In my last posting ‘£25 m mediation budget following the death of legal aid‘, I mentioned the case of W v M (2012)EWHC 1679 (Fam), with the forward thinking judgment from Mostyn J.
It was only after writing, that it occurred to the blogger that Sir Nicholas Mostyn‘s judgment could hold the key for a dramatic development for future legal services in England and Wales.
When an established and credible ‘private process of dispute resolution’ is available through mediation and private arbitration, why should our system of public justice ever work behind closed doors?
Perhaps now is the time for the former Presidents of the Family Division Mr Justice Potter’s 2008/9 vision and Sir Nicholas Wall’s endorsement, to become a reality? Maybe now parliament should be preparing to update the House of Commons Standard Library note?
Nicholas Mostyn is not a stranger to this line of thinking. In M vM & London Borough of Sutton he lifted the injunction on the Sunday Telegraph columnist from reporting proceedings.
The current President, Lord Justice Munby is on record with even more radical views,
“Both principle and pragmatism demand that we open the family courts, that we drastically relax the present access restrictions.
“But affording access to the family courts is not alone enough. The answer, if I may be permitted to adopt the former Lord Chancellor’s language, is that we need both more people going into the family courts and more information coming out. Each of these is essential; neither alone is sufficient.”

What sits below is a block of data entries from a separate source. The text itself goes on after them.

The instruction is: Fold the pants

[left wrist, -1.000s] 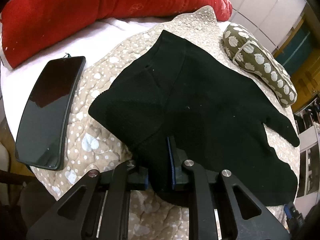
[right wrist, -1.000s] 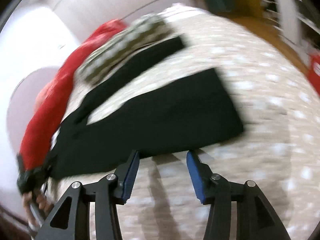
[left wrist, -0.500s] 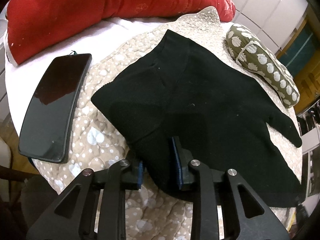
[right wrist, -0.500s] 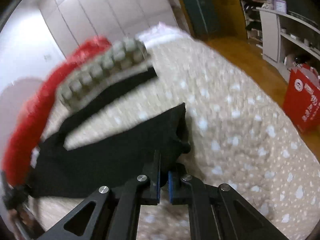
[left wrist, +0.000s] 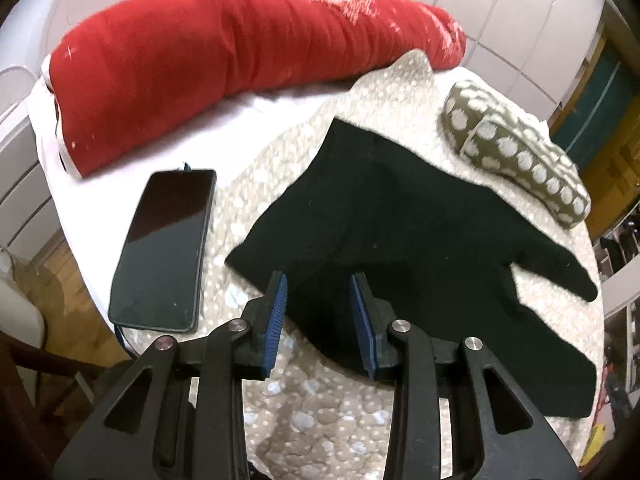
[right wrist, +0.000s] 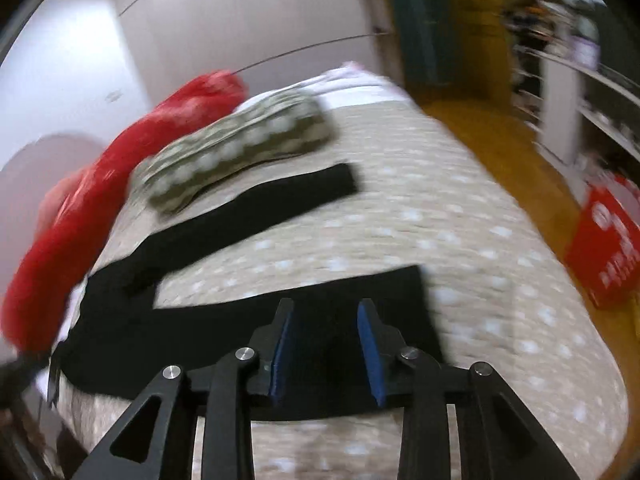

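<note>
— Pants [left wrist: 404,240] first: where do they lie from your seat?

— On the dotted quilt [left wrist: 320,408], black, spread flat. Going left to right in my left wrist view: a phone [left wrist: 164,248] on the white sheet to the left, then the waist end near me, then the two legs running off right, split apart. A red bolster [left wrist: 224,64] sits far behind and a spotted olive cushion [left wrist: 516,156] far right, just beside the far leg.

— And your tools?

— My left gripper [left wrist: 318,312] is open, jaws spread over the near waist edge, clamping nothing. My right gripper [right wrist: 326,340] is open too, jaws apart above the near leg by its cuff, holding nothing. That view is blurred, so I cannot tell whether the pads touch cloth.

— How will the fabric behave?

— I judge it a soft, light knit: limp, no stiffness, so it will sag and drag on the quilt rather than slide clean. Not fragile. I would pinch it at the waist corner with the left and the cuff hem with the right, taking both layers at the very edge, so the near leg can carry over onto the far one without bunching.
</note>
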`<act>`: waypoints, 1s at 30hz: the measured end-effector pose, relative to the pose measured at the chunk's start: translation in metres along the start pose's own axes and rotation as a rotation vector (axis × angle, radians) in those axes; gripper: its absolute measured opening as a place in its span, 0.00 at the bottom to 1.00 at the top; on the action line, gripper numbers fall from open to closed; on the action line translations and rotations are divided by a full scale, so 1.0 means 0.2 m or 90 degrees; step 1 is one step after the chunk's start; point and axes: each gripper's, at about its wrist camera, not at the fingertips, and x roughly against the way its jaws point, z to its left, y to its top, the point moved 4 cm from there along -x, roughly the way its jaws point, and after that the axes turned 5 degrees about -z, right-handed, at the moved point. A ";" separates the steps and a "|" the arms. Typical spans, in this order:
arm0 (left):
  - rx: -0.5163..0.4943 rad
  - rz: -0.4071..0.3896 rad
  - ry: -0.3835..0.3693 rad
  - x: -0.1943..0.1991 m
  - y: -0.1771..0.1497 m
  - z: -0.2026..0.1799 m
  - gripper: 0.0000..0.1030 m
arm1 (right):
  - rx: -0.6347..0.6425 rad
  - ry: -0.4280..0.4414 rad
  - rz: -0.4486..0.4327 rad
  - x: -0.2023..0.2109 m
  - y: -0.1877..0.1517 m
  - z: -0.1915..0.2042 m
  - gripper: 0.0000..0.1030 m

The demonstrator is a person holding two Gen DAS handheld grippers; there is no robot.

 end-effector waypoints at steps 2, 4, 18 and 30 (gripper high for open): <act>0.002 -0.009 -0.005 0.03 0.02 -0.01 0.36 | 0.026 0.019 0.000 -0.03 -0.01 0.10 0.31; -0.003 -0.015 -0.015 0.02 0.04 -0.03 0.56 | 0.041 0.070 0.021 -0.08 -0.05 0.19 0.32; -0.056 0.065 -0.028 -0.44 0.07 -0.33 0.56 | 0.170 0.199 0.112 -0.46 0.00 0.69 0.40; -0.028 0.085 -0.050 -0.65 0.16 -0.29 0.57 | 0.447 0.318 0.106 -1.12 0.37 1.30 0.44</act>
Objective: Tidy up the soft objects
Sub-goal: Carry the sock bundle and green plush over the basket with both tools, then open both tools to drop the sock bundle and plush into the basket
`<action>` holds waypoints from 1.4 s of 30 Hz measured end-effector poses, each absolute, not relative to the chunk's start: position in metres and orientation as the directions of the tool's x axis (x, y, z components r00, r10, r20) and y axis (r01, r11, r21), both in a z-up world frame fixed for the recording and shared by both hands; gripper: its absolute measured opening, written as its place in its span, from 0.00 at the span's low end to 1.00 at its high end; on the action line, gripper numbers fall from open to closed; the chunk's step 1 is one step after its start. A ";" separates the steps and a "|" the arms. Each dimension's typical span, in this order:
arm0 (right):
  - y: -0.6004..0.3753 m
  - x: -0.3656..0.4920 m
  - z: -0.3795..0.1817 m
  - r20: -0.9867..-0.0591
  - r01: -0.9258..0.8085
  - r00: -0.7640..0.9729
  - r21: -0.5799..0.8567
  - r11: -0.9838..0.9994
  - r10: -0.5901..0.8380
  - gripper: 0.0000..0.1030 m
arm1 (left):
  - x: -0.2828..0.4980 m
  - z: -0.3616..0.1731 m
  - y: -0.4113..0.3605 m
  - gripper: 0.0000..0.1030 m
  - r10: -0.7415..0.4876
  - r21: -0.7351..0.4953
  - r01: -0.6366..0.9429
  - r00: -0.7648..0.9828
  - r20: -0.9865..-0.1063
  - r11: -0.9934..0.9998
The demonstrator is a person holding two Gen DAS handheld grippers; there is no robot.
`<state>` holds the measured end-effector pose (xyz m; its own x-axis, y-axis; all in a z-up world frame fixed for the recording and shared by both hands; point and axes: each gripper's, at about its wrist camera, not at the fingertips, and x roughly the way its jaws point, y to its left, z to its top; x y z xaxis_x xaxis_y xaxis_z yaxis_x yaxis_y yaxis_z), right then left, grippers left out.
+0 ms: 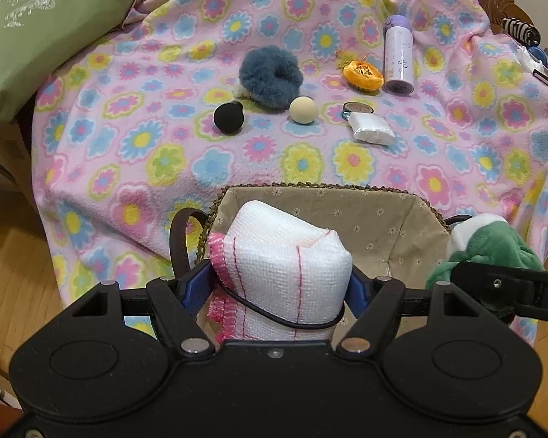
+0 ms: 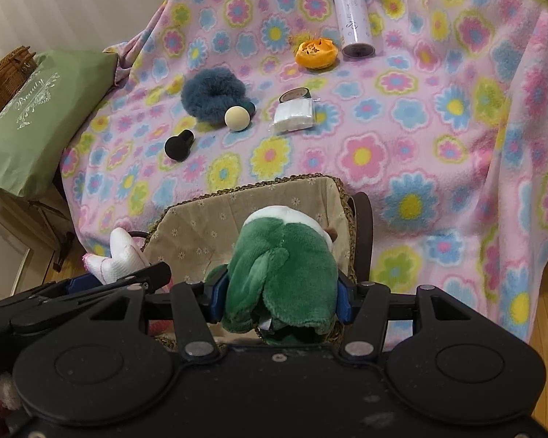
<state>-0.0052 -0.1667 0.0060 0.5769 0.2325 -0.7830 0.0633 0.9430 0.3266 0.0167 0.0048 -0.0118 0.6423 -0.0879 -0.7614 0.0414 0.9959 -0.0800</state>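
My left gripper (image 1: 277, 284) is shut on a rolled white cloth (image 1: 285, 255) with pink edging and a black band around it, held over the left side of the fabric-lined woven basket (image 1: 365, 219). My right gripper (image 2: 280, 299) is shut on a green and white plush toy (image 2: 281, 266), held above the right side of the same basket (image 2: 219, 215). The plush (image 1: 489, 244) also shows at the right edge of the left wrist view, and the cloth (image 2: 122, 255) at the left of the right wrist view. What lies on the basket floor is mostly hidden.
On the flowered blanket (image 1: 128, 153) beyond the basket lie a blue furry scrunchie (image 1: 270, 76), a black ball (image 1: 229, 116), a cream ball (image 1: 303, 109), a white packet (image 1: 370, 129), an orange piece (image 1: 363, 75) and a purple bottle (image 1: 398, 56). A green pillow (image 1: 36, 33) sits far left.
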 end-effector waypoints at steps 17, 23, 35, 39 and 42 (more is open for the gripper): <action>-0.167 -0.004 0.007 -0.779 0.060 0.580 0.331 0.942 0.237 0.57 | 0.020 -0.015 0.007 0.74 -0.095 -0.099 0.028 0.613 -0.785 0.995; -0.168 -0.003 0.007 -0.780 0.063 0.579 0.333 0.941 0.237 0.58 | 0.020 -0.015 0.007 0.74 -0.095 -0.100 0.025 0.611 -0.786 0.995; -0.168 -0.004 0.005 -0.781 0.065 0.578 0.333 0.941 0.237 0.61 | 0.020 -0.015 0.008 0.74 -0.090 -0.096 0.024 0.612 -0.786 0.995; -0.168 -0.004 0.005 -0.781 0.065 0.578 0.333 0.941 0.237 0.61 | 0.020 -0.015 0.008 0.74 -0.089 -0.094 0.024 0.612 -0.786 0.995; -0.168 -0.004 0.006 -0.781 0.065 0.578 0.333 0.941 0.237 0.61 | 0.019 -0.015 0.009 0.75 -0.088 -0.094 0.023 0.612 -0.786 0.995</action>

“I am not talking merely about judgments which are thought to be reportable because of their perceived legal interest. Releasing for publication only those judgments which are ‘reportable’ means that the public obtains a seriously skewed impression of the system. What one might call ‘routine’ judgments in ‘ordinary’ care cases and private law cases should surely also be published – all of them, unless, in the particular case, there is good reason not to. The second point leads on from the first. It is not only High Court judgments that should be published in this way. Why should not County Court judgments also be published?”
More recently, on 22 February 2013 at the Family Law Bar Association dinner he said,
” I am determined to take steps to improve access to and reporting of family proceedings. I am determined that the new Family Court should not be saddled, as the family courts are at present, with the charge that we are a system of secret and unaccountable justice. Work, commenced by my predecessor, is well underway. I hope to be in a position to make important announcements in the near future”.
And today, we have new practice guidance in relation to public access to committals for contempt of court.
In W v M Sir Nicholas Mostyn said,
“Where parties are agreed that their case should be afforded total privacy there is a very simple solution: they sign an arbitration agreement. Arbitration has long been available in proceedings such as these. Recently arbitration has also become available in financial remedy proceedings by virtue of the much-to-be-welcomed scheme promoted by the Institute of Family Law Arbitrators. In those proceedings also privacy can now be guaranteed”.
Does Sir Nicholas’ obiter sound the rallying call for imminent change?
‘For private proceedings, choose a private process. If you come to public courts, increasingly expect justice that is open to public scrutiny’.